Activity:
Lines from the beginning of the data through the line containing "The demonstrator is" are to be copied exactly, with no other line included.

Information provided:
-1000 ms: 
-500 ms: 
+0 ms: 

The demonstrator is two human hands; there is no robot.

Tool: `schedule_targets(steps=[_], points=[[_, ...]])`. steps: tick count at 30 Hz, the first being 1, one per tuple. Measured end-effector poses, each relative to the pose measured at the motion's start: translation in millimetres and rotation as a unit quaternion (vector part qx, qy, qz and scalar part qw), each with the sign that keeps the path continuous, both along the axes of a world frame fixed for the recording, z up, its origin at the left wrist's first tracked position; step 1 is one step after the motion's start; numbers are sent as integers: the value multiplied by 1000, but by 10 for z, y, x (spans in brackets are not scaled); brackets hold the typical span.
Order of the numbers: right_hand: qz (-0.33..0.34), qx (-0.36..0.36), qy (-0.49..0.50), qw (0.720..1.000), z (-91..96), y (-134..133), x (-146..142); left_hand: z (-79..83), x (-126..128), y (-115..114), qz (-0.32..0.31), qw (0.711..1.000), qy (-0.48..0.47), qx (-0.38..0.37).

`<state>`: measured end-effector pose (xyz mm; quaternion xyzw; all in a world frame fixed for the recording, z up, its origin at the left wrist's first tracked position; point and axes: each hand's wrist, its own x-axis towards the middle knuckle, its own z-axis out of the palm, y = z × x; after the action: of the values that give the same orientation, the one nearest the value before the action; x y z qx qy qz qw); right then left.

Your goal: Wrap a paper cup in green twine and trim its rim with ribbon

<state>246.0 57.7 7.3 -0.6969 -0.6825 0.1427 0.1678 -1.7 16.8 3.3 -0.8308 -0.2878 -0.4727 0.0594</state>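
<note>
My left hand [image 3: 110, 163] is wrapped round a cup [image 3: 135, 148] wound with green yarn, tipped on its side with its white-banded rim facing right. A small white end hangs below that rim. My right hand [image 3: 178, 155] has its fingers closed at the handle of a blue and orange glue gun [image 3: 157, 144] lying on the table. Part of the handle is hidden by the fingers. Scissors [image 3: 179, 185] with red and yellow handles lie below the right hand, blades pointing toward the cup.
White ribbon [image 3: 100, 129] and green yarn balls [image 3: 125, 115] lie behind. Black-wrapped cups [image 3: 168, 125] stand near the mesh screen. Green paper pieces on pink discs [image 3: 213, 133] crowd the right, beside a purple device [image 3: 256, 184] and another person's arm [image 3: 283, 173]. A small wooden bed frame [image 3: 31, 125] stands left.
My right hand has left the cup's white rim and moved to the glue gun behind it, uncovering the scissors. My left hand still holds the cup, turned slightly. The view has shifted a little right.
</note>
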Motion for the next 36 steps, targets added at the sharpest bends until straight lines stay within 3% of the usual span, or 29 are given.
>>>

Answer to this task:
-1000 ms: 
-500 ms: 
+0 ms: 

The demonstrator is two human hands; there is no robot.

Nothing else is required to complete the exercise.